What a powerful story, JustMe. It's going to stick with me. From what you describe, your friend is a true hero like few others on this planet. Very few of us have that determination and that ethic. What a role model!

I also received two powerful words when I was hospitalized for nine days with a severe wound infection following my first c-section. One wise, compassionate nurse would simply say "I know" when I was overwhelmed with emotional and physical pain. It was so soothing.

I didn't need a lecture or an arguement when expressing my needs in that difficult time. The nurse taught me the power of compassion with the balm of those two wonderful words: "I know."

I'm so grateful that your dear loyal friend had such a clear way to let you know that they would never abandon you. How thankful I am that you have hope and are passing that light to Julia, Gabe and family.

"Praise be to the God and Father of our Lord Jesus Christ, the Father of compassion and the God of all comfort, who comforts us in all our troubles so that we can comfort those in any trouble with the comfort that we ourselves have received from God."

2 Corinthians 1: 3-4

Just Me said...

J-It will get better. When I first had Dr. Mind tell me this I thought he was an idiot. I'd been so very sick for so many years, was almost out of med options, and was declining, not improving. But he was right. In my case it was a matter of the right drugs coming out. Which has happened slowly. The kind of depakote I needed came out right when I was about to have to give up on it. Regular Seroquel was ok, but I actually got better on an Extended release form that I begged mercilessly to be put on as soon as it hit pharmacy shelves. And the patch has only been out 3 years.So what they said was true.

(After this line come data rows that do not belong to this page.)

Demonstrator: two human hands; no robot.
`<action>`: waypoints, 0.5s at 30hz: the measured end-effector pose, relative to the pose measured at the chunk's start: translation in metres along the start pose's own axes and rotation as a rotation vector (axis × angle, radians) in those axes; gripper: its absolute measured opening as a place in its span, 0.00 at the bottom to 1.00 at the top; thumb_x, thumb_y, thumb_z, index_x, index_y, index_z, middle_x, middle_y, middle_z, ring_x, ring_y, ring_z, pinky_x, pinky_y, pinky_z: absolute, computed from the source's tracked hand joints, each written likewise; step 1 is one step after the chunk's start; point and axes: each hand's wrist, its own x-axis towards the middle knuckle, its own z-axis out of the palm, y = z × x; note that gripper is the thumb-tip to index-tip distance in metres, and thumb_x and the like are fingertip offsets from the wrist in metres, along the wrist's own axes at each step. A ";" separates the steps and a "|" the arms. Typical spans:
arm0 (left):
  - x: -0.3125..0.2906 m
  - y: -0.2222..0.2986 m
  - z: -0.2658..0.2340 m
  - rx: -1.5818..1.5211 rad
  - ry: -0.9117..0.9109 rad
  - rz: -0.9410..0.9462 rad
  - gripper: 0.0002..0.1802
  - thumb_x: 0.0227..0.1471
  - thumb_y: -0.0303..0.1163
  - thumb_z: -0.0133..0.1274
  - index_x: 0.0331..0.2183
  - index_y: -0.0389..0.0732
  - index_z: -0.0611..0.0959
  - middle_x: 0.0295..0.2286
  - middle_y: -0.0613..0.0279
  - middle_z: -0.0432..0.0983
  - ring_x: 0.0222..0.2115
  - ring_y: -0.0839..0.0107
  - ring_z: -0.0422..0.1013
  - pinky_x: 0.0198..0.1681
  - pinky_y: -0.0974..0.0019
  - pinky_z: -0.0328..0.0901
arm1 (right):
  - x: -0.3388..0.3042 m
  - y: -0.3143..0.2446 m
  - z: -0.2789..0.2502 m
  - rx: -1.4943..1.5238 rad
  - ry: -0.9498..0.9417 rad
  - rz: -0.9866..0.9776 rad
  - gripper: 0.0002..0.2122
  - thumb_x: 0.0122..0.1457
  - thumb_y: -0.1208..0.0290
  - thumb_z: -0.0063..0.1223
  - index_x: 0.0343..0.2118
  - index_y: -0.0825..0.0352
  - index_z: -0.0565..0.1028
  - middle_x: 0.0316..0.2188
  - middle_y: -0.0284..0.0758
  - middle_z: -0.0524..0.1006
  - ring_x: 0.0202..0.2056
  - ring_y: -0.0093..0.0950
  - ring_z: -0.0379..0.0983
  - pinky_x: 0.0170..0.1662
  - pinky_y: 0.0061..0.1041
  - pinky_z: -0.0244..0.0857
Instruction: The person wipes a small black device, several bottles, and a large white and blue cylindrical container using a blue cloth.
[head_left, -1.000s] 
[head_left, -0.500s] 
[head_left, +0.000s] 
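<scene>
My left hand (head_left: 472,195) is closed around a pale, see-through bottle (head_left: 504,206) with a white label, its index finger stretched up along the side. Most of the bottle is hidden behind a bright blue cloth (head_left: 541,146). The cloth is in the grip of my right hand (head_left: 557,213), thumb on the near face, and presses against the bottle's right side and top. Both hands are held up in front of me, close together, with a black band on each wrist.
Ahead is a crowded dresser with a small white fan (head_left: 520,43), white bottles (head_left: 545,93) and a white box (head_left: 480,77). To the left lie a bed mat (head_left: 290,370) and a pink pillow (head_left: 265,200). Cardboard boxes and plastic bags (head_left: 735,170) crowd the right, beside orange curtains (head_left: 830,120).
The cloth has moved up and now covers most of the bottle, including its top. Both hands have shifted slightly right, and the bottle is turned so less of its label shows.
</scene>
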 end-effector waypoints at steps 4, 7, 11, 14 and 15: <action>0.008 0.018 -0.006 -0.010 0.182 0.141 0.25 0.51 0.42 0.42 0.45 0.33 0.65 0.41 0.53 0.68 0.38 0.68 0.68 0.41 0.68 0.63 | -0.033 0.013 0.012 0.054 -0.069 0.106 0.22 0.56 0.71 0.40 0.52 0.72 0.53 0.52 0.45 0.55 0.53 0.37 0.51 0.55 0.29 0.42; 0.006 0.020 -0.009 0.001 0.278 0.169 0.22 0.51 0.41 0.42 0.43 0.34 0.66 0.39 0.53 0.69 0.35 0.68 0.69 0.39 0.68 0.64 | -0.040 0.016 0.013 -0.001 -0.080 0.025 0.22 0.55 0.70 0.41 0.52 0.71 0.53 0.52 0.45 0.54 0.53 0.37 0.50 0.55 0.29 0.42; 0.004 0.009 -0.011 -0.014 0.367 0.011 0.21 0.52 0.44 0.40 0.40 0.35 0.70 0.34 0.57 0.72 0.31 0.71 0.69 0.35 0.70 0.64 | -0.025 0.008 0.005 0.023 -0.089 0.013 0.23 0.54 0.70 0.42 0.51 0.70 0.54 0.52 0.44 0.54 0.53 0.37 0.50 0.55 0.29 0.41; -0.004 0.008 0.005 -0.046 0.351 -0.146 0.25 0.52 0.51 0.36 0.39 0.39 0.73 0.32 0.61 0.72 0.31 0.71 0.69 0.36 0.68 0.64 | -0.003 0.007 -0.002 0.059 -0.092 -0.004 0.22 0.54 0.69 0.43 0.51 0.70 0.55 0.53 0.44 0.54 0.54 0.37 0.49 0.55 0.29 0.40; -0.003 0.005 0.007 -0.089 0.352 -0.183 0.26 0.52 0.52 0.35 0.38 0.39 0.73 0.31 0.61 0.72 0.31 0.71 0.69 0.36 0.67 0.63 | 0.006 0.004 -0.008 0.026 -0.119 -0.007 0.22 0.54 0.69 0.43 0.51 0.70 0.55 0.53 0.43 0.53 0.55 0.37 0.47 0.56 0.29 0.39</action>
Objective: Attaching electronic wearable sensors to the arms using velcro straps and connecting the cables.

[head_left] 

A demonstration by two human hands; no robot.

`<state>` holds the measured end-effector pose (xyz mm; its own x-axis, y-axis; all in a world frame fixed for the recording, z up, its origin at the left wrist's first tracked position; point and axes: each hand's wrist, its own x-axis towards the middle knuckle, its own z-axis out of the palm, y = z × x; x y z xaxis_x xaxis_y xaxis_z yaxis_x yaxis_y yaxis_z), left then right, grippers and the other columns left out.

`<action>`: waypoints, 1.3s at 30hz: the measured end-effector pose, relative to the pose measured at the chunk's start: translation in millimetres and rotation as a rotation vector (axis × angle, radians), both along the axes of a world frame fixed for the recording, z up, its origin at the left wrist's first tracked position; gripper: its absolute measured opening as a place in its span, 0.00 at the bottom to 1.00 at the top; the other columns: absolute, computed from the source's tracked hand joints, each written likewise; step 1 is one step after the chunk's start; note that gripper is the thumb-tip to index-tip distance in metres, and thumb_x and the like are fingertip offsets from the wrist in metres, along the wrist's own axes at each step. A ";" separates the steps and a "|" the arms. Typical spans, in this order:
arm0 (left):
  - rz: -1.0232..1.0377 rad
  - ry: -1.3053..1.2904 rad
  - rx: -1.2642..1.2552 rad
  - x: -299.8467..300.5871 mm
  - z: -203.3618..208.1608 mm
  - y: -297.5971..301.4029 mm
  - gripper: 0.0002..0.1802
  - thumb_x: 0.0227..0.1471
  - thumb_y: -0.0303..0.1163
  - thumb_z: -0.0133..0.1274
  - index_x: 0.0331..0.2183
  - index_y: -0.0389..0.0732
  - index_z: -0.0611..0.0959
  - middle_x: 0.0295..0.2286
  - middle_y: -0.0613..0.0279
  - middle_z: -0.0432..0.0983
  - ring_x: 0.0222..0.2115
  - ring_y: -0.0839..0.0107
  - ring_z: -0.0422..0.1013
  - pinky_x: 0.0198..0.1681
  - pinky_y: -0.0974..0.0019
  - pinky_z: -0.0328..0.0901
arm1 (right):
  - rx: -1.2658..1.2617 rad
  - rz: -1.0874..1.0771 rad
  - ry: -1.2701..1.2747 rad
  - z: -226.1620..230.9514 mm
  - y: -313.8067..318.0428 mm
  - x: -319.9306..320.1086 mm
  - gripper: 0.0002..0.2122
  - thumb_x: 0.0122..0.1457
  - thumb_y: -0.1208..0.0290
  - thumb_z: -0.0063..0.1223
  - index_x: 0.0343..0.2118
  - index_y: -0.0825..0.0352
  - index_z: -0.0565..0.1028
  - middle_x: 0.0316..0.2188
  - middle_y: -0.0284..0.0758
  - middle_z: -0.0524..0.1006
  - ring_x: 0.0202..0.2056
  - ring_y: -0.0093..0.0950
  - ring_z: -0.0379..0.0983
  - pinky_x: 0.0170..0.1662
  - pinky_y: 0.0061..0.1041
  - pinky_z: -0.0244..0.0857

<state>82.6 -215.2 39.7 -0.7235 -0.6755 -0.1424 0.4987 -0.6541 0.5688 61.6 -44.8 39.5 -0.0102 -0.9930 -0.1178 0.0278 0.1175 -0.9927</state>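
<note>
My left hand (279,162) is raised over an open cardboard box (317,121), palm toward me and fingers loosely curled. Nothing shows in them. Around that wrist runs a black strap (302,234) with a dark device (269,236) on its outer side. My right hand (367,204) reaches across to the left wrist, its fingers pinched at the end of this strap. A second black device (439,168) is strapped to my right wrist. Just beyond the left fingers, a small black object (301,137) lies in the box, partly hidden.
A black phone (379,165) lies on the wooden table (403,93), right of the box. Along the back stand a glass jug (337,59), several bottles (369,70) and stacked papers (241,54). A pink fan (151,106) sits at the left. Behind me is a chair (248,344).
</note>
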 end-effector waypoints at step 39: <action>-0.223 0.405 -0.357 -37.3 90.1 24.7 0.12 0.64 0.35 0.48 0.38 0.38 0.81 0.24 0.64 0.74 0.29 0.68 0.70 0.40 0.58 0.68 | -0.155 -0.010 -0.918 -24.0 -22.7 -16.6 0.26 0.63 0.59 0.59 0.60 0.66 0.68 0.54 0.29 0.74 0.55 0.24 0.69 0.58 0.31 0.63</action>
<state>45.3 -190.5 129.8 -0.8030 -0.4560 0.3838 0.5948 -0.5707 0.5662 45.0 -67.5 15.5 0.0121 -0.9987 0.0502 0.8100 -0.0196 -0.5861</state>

M-That's funny. If I tell patients "I know" about pain they generally scream at me.:)

Michal Ann said...

Maybe my remarks are "lost in translation." The nurse would say "I know" so soothingly, not in a way that indicated "I know exactly what you're going through" or "I know, I know, now let's get on with it."

I guess my experience doesn't come across well in this written format. In any case, her manner was the opposite of nurses who would try to argue with me that I had to look at my situation a different way.

Just me said...

Nah, it's not how I say it. It's just that older adults generally believe it's impossible for a 'child" to know much about what is going on with them.